Des mini reportages sur la vie et les gens de la "capitale du sud". En marges de l'actualité brûlante pour faire découvrir une Chine tantôt drôle, tantôt poignante.
Le voyageur, lui aussi, pense à sa retraite, par moments. Il lui arrive de se demander ce qu’après demain sera fait. Un homme peut organiser une vie égoïste et solaire pendant des dizaines d’années, mais il faut presque espérer que je meure avant soixante-dix ans.
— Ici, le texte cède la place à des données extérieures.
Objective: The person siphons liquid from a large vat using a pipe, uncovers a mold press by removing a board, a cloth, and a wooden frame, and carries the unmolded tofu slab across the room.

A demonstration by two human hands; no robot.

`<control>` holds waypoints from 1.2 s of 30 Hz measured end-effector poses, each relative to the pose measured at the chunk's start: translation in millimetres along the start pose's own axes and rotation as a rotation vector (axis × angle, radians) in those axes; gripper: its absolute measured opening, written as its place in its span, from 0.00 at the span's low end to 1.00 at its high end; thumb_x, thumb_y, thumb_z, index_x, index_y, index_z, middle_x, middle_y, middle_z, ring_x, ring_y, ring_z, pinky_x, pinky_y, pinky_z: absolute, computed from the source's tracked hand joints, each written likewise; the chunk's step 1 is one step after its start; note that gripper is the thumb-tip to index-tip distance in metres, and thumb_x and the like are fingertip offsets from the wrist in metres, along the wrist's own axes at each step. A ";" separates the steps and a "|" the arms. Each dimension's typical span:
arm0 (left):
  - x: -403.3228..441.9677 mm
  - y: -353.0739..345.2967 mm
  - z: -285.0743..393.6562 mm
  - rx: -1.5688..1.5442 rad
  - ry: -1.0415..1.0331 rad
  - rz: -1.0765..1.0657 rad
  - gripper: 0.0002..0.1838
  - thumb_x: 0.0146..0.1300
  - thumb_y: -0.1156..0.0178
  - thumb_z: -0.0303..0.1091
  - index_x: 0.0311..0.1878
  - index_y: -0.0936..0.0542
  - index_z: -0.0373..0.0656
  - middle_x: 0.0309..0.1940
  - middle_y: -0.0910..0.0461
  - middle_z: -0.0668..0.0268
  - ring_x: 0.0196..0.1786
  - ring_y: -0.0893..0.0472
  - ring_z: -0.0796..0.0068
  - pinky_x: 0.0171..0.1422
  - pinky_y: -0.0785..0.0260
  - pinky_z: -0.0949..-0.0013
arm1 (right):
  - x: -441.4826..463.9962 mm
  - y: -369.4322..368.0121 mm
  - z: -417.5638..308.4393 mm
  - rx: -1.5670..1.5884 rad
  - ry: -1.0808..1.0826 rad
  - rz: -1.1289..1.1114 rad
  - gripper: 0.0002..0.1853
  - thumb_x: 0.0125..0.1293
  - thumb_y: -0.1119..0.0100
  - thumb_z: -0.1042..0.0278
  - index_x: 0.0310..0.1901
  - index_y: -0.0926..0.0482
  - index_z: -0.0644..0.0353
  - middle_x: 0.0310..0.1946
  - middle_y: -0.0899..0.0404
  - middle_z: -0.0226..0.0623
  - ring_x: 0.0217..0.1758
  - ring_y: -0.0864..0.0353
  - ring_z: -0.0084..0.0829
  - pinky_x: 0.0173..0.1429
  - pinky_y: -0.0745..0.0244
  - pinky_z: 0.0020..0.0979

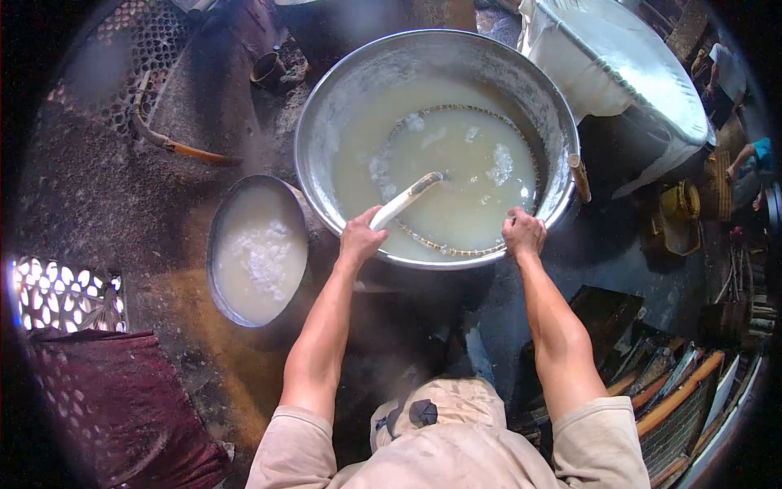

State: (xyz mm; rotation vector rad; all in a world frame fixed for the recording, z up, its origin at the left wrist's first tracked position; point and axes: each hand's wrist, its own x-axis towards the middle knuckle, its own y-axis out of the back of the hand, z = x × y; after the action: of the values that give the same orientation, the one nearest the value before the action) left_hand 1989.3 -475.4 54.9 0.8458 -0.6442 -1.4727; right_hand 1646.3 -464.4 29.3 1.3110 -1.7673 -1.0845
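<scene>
A wide metal basin point(322, 175) holds cloudy, pale liquid with white foam patches. My left hand point(362, 235) is closed round a thick, pale, slightly curved stick point(407, 200), whose darker far end reaches over the liquid. Partly sunk in the basin is a round hoop with a beaded-looking edge point(456, 107), perhaps the rim of a strainer. At the basin's near right side my right hand point(524, 232) is closed over the hoop's edge, beside the basin rim. What lies inside the hoop under the liquid is hidden.
An oval pan point(259, 257) of foamy pale liquid stands left. A cloth-lined vat point(619, 57) is at upper right, near a wooden peg point(579, 179) at the basin's rim. Boards point(680, 395) lean at lower right; other people point(753, 155) are at the far right.
</scene>
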 end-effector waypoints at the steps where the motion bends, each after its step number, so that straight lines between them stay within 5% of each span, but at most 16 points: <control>1: 0.3 0.2 0.4 0.000 0.000 0.000 0.29 0.45 0.38 0.42 0.56 0.22 0.52 0.40 0.17 0.54 0.44 0.17 0.58 0.51 0.25 0.61 | -0.2 0.3 -0.2 0.000 -0.006 -0.002 0.12 0.54 0.47 0.64 0.38 0.19 0.52 0.31 0.16 0.42 0.39 0.17 0.42 0.52 0.31 0.40; 27: 2.3 -1.7 0.4 0.005 0.017 0.031 0.30 0.45 0.40 0.39 0.57 0.24 0.53 0.40 0.18 0.52 0.46 0.19 0.52 0.53 0.27 0.55 | 1.8 -3.3 2.2 -0.020 -0.008 0.003 0.11 0.55 0.47 0.65 0.38 0.18 0.51 0.32 0.16 0.42 0.39 0.17 0.42 0.53 0.31 0.40; 36: 1.8 1.2 4.9 -0.014 0.045 -0.007 0.30 0.44 0.39 0.39 0.57 0.23 0.49 0.43 0.18 0.54 0.47 0.18 0.57 0.54 0.27 0.60 | 1.4 -1.4 2.4 0.007 -0.008 0.002 0.12 0.54 0.47 0.65 0.39 0.18 0.52 0.31 0.16 0.44 0.38 0.17 0.43 0.52 0.31 0.40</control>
State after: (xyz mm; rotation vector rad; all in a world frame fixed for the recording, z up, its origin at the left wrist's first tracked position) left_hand 1986.1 -477.7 58.5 0.8688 -0.5973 -1.4588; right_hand 1644.4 -465.4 27.1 1.3102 -1.7794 -1.0844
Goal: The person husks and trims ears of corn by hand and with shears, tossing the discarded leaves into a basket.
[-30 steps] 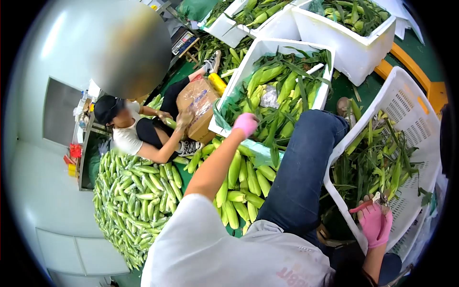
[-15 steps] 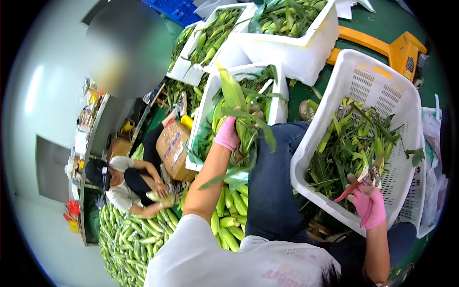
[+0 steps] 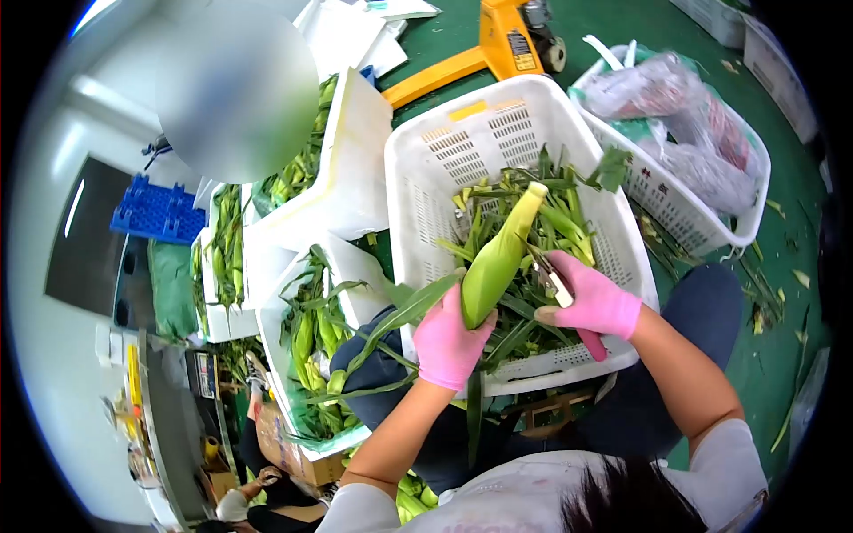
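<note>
In a pink glove, my left hand [image 3: 451, 345] is closed round the leafy lower end of a green corn cob [image 3: 494, 269]. The cob's pale stalk end points up and to the right. My right hand [image 3: 591, 300], also gloved in pink, grips red-handled pruning shears [image 3: 557, 282], whose metal part lies just right of the cob. Both hands are above a white slotted crate [image 3: 426, 178] that holds cut husks and leaves [image 3: 569, 218].
Foam boxes of unhusked corn [image 3: 351, 169] stand at the left. A crate of plastic bags [image 3: 711, 213] is at the right, a yellow pallet jack [image 3: 511, 44] beyond. A co-worker [image 3: 267, 497] sits at the lower left beside a cardboard box.
My left hand took a corn cob from the foam box and has carried it right, over the crate. My right hand with the shears is now beside it. The view has turned right.
</note>
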`<move>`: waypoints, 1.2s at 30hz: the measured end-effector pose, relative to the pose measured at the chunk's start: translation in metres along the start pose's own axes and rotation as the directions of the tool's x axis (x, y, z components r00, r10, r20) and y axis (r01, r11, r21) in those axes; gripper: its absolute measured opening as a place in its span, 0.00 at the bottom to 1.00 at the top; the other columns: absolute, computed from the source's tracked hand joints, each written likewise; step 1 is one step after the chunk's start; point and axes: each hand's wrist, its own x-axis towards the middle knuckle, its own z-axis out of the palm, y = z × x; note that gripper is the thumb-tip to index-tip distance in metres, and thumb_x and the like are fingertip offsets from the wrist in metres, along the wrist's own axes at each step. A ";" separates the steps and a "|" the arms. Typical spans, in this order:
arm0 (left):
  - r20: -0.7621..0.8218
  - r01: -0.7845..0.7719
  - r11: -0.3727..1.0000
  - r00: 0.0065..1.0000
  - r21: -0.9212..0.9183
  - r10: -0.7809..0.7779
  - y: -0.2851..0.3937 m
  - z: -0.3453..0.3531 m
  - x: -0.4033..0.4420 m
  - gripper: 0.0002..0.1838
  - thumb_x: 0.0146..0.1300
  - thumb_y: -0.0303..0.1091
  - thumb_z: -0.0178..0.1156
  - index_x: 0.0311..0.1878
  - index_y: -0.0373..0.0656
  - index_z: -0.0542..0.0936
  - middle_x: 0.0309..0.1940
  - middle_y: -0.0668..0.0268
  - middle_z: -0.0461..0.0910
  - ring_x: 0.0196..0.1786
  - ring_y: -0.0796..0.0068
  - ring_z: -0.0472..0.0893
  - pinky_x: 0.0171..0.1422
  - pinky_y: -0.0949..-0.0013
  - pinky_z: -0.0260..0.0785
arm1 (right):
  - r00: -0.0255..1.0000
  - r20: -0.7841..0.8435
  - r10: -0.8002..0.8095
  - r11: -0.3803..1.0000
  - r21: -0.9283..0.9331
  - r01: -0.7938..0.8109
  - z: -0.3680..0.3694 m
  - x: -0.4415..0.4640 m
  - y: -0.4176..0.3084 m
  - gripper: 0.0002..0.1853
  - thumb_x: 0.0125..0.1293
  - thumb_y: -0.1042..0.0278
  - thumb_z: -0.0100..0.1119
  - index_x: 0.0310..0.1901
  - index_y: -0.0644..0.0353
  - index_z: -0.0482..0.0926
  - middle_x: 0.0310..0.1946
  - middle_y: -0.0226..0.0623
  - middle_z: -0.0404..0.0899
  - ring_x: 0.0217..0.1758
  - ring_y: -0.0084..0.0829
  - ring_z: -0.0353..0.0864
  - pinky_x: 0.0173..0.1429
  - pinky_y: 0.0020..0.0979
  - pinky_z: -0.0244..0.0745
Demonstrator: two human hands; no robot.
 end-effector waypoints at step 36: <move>0.516 0.414 0.376 0.825 -0.829 0.232 -0.058 -0.006 0.030 0.43 0.59 0.53 0.74 0.68 0.35 0.70 0.56 0.56 0.80 0.53 0.66 0.84 0.56 0.64 0.79 | 0.905 -0.425 -0.014 0.922 -0.355 -0.152 -0.033 0.024 -0.002 0.33 0.58 0.61 0.75 0.62 0.65 0.74 0.45 0.51 0.86 0.47 0.47 0.86 0.54 0.41 0.80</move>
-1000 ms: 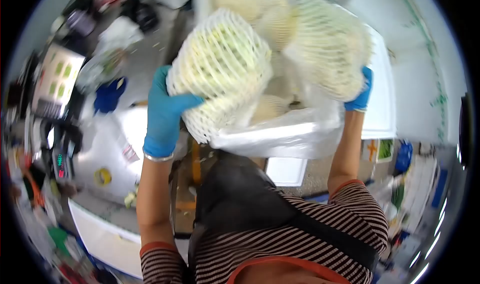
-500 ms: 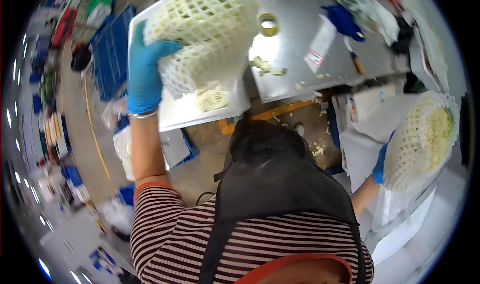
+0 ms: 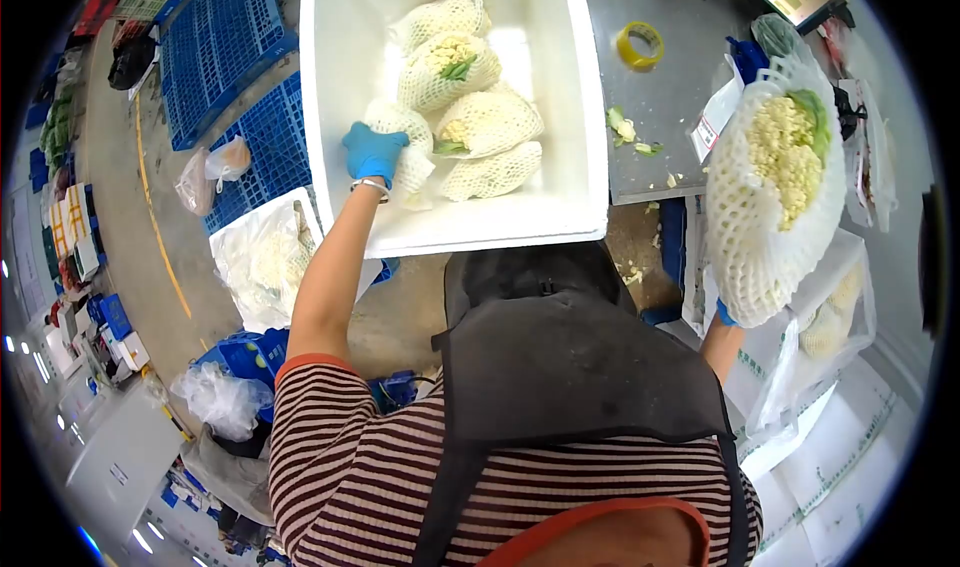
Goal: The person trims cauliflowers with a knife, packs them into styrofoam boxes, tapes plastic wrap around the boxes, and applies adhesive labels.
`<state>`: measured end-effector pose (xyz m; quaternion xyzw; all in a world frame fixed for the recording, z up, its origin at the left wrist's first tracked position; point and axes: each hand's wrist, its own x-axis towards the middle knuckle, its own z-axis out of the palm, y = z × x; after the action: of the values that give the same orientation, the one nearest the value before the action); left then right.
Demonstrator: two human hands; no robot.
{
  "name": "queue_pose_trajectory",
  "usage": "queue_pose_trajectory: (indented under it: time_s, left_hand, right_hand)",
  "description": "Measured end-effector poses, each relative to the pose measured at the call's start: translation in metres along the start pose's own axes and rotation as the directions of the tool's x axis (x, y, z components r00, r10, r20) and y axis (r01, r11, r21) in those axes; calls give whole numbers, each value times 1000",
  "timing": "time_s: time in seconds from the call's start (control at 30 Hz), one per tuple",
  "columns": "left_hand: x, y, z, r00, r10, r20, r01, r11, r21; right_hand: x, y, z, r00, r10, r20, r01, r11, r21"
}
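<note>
Several cauliflowers (image 3: 452, 85) in white foam nets lie inside a white foam box (image 3: 325, 77). My left hand (image 3: 374, 152), in a blue glove, reaches into the box's left side. Its fingers are closed on a netted cauliflower (image 3: 398, 125) lying against the left wall. At the right, a larger-looking netted cauliflower (image 3: 785, 162) is held up close to the camera, its pale florets and a green leaf showing. My right hand (image 3: 726, 315) grips it from below; most of that blue glove is hidden behind the net.
A metal table (image 3: 650, 97) right of the box bears a yellow tape roll (image 3: 640, 45) and leaf scraps (image 3: 630, 132). A clear bag (image 3: 835, 312) with netted cauliflowers stands at lower right. Blue pallets (image 3: 220, 47) and a bagged white crate (image 3: 265, 257) are on the left.
My left hand has brought its netted cauliflower from near the camera down into the box. The right hand has raised its cauliflower from the bag area toward the table. More of the box shows.
</note>
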<state>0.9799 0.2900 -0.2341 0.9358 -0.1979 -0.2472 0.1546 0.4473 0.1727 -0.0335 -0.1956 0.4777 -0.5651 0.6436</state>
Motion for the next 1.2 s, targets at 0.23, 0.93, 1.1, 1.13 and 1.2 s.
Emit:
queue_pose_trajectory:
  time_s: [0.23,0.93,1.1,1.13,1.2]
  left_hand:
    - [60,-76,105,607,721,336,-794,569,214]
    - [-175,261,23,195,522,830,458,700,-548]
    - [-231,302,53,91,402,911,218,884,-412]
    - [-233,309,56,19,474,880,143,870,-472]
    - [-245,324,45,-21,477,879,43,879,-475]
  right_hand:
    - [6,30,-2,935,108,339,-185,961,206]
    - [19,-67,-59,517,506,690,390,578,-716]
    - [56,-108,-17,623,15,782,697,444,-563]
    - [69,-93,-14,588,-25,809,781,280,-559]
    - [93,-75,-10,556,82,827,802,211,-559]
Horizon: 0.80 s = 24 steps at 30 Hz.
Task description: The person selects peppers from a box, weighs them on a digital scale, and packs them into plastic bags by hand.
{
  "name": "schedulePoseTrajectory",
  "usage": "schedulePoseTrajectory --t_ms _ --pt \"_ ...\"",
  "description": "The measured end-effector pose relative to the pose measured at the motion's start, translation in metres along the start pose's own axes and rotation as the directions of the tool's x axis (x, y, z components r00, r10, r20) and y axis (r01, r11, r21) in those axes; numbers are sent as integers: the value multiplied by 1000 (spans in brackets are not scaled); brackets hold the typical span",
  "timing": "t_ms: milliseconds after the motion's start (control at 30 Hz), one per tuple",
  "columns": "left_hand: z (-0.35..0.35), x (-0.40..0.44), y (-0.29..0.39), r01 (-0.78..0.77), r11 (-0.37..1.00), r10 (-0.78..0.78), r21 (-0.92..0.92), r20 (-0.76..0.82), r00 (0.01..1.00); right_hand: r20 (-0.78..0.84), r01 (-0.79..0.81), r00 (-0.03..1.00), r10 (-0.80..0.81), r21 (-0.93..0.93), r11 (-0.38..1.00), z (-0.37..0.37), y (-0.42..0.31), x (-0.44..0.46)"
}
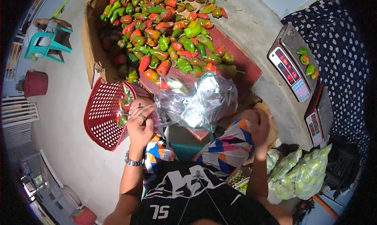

Et même, franchement, quel genre d’argent vital pourrai-je gagner après soixante ans ? On m’a dit, à l’époque où les Français de France débattaient sur un projet de loi concernant les retraites, qu’il existait en France un revenu minimum vieillesse, qui garantissait la survie, même pour ceux qui, comme moi, prenaient du bon temps à Nankin toute leur vie. Est-ce vrai ? Cela ne m’étonnerait pas de mon pays, dont je défends, illustre et diffuse la culture, avec mes petits moyens, mais avec enthousiasme, sans relâche tout le long de ma vie. Alors ainsi, la France m’accepterait à nouveau en son sein malgré une vie passée hors les murs, à ne payer aucun impôt, à ne rien cotiser, à apprendre d’autres langues, à un âge où je ne serai pas en mesure de lui apporter beaucoup d’énergie, non vraiment, qu’on ne me dise pas que ce n’est pas un pays aimable.
En parlant de retraite, ma maman, fraichement sortie de la vie marchande, est arrivee en Chine. Allez, ma mere, on va bien rigoler dans l'empire du milieu.